«

»

Top 5 Tips to Transition from Enterprise to Startup

startup

Most people know I left my BIG corporate job at Cisco to go out on my own. I am a HUGE advocate of stepping out of your comfort zone. But leaving a steady corporate job for the unknown is hard. NO DOUBT.

So for those that are considering taking the leap…not necessarily just going out on your own, but going to a smaller operation, I thought these tips might help prepare you for the leap. And it is a leap—a leap of faith—that I don’t think you will regret!

Top 5 Tips to Transition from a BIG Enterprise to a Startup or Smaller Company
  1. Be willing to take less money – Call me Captain Obvious, but that is a big one. You have to be willing to leave a big “known” salary. That doesn’t mean you will make less, it just means you aren’t guaranteed that monthly paycheck. When I left the big corporate world, I actually made more money. I was scrappy for sure, but for the first 6 months I sweated it. You should try to save up for what I call a Freedom Fund. You should have enough in the bank to sustain you for at least 6 months, but the more you can save the better. Put together a “lowfi” spreadsheet of your monthly bills and then save accordingly. Oh and get ready to change your diet, e.g. more eggs and peanut butter sandwiches, less lobster and steak.
  2. Forget the Title – Titles don’t matter as much in a smaller business. I often joke I am president and janitor. In all seriousness, when you take a position in a smaller business (e.g. NOT a Billion dollar business), you have to do things that others used to do for you in a big enterprise. For example, when I worked on web projects for Cisco, we always had an analyst spit out reports and insights. When I went out of my own, I learned how to pull my own Google Analytics and interpret them. You have to be willing to be OK with less complete data to make decisions and willing to learn new skills and add new responsibilities.
  3. Embrace your own decision-making – In a large enterprise, everyone has opinions and often you aren’t the final decision-maker. (On a side note that is usually the biggest reason why people want to leave the comforts of the Enterprise.) When you work in a smaller organization you are responsible for the big decisions and that can be scary. At first, I found this to be paralyzing…after all the complaining I did about not being able to make a decision at my fancy corporate job, when it was time for   me to make the decision (and live with the outcome) I was super nervous and found my confidence not so bold. Lean in…nothing is permanent AND there is never perfect data, so make the best decision you can and work like hell to course correct if it doesn’t pan out like you expected.
  4. Be willing to try new technology – When I was at Cisco, all I knew were the systems, software and technology they used. Most enterprise companies have sanctioned software which often makes sense because of their investments and security requirements.  When you are in a lean business, you learn to use every free trial, evaluate technology differently based on ease of use and price point. I tell all my big company friends that when I left my big technology job, I learned more about technology. I didn’t have the 20 page requirements document to limit my choices. I didn’t have legacy systems to consider. I didn’t have technology policies I had to adhere too. I have done more, faster and cheaper with open source and monthly SAAS products now than I ever did with million dollar systems I used before.
  5. Be Humble – I never saw myself as arrogant. Confident, yes, but never arrogant.  But when it came time to work with clients with less budget and different processes, I had a moment (internally mind you, my mama taught me well) thinking why on earth are they doing it this way…we used to do this…and that… What I learned is that when you don’t have an average sell of $100K or your margin isn’t 80% you have to make different choices. You have to create processes that work for your company at the size you are and cash flow you have. Granted I used my big corporate experience to help my clients, but often times I learned more from them on different ways to achieve the same goal. You must be adaptable and humble to make it outside the BIG C….

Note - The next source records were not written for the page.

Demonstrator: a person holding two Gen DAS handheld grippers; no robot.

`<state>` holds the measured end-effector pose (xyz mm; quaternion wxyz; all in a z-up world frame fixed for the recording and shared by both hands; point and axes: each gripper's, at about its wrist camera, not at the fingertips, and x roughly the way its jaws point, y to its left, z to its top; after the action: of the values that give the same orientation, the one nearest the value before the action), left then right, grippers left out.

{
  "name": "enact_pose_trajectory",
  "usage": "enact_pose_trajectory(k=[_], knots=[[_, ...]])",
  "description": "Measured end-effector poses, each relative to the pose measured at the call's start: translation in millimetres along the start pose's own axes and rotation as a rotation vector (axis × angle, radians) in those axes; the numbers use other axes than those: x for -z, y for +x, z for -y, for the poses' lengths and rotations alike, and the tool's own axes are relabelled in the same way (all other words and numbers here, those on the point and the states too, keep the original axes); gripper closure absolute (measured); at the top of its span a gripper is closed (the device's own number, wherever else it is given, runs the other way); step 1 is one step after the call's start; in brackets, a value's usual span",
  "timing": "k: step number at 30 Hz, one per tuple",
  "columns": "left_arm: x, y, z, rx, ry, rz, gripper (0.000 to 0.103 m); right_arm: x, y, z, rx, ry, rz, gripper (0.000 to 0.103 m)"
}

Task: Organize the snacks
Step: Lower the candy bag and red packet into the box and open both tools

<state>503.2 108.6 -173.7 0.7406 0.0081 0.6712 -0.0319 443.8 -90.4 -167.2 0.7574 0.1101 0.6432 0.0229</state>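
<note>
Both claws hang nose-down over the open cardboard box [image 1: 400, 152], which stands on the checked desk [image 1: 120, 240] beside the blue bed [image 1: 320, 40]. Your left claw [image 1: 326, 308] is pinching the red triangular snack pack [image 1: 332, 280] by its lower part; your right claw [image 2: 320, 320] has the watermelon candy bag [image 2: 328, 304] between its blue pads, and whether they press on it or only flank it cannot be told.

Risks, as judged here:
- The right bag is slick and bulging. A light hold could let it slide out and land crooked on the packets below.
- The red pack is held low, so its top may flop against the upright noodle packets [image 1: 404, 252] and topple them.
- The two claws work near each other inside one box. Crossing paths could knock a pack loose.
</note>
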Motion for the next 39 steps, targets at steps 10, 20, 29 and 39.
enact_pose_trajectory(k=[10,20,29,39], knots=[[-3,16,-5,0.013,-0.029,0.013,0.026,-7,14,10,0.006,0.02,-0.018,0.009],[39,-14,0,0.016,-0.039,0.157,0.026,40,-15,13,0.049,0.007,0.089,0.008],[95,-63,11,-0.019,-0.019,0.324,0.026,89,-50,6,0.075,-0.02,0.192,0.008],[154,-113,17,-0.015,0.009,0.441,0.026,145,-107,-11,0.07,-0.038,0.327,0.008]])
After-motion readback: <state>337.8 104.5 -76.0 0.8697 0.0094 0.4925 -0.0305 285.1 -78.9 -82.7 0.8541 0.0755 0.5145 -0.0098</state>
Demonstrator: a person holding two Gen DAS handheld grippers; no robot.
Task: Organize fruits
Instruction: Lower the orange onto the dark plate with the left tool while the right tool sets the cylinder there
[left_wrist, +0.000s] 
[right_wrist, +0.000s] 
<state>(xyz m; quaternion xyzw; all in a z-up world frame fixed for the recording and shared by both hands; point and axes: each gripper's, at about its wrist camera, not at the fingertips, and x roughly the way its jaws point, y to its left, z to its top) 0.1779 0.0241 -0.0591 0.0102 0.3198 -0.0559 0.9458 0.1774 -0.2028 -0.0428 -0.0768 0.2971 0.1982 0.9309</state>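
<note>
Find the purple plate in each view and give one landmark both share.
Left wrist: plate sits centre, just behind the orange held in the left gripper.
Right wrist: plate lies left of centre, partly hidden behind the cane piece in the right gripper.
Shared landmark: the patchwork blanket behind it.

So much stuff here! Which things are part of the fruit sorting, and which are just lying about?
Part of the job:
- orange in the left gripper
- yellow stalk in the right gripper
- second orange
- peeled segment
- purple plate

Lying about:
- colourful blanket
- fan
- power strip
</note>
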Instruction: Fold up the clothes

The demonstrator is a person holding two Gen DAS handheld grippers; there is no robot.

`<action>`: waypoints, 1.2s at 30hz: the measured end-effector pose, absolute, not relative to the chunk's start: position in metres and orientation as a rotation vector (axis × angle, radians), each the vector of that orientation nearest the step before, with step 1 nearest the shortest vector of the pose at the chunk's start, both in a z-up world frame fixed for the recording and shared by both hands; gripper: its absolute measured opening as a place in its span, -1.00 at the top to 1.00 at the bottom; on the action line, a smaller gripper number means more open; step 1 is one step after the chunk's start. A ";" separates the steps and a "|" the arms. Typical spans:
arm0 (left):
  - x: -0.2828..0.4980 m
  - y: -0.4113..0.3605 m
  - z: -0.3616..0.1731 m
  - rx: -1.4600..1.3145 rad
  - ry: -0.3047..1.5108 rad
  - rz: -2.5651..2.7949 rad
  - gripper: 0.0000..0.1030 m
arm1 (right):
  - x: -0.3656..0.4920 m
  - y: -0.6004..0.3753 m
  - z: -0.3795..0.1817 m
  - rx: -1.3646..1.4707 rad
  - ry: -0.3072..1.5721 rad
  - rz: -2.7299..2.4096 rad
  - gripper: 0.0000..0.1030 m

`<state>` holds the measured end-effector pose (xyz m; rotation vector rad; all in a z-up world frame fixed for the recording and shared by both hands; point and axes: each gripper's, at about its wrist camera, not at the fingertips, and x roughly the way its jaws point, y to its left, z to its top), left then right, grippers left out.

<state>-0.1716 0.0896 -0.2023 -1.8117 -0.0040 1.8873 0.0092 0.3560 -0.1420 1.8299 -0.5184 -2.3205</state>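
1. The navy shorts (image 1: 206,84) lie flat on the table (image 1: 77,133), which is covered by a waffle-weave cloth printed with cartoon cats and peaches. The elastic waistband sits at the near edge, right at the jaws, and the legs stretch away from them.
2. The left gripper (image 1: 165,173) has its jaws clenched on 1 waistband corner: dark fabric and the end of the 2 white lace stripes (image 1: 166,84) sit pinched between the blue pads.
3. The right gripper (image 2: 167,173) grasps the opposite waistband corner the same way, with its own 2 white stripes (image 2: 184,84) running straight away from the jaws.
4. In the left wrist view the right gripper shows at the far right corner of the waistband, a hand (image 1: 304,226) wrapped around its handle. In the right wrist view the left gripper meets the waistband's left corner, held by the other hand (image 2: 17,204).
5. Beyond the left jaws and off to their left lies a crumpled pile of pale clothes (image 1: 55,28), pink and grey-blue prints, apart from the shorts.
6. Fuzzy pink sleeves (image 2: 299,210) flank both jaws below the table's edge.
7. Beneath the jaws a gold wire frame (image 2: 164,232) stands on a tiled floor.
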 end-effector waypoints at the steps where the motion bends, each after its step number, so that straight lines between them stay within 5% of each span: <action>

These tips will come in handy when you take that leap so that you cannot only survive outside the big enterprise but thrive.  If you are considering making a leap…contact me…I will help you quit your job and open your mind to new ways of working and new ways of taking control of your career.

If you have other tips, please share them in the comments section!

About the author

Melissa Kennedy

I am an innovative, practical problem-solver with an MBA. Pioneered one of the first social media strategic plans for a Fortune 100 company, including monthly online TV program viewed by 120,000 customers. Created a scalable channel marketing service model and established a new customer communication channel through partner web syndication. Developed marketing plan for start-up technology firm. Launched first comprehensive marketing campaign for major science and technology university's $1 Billion fund-raising effort. Award-winning performance for 15 years across functions, industries and organizations.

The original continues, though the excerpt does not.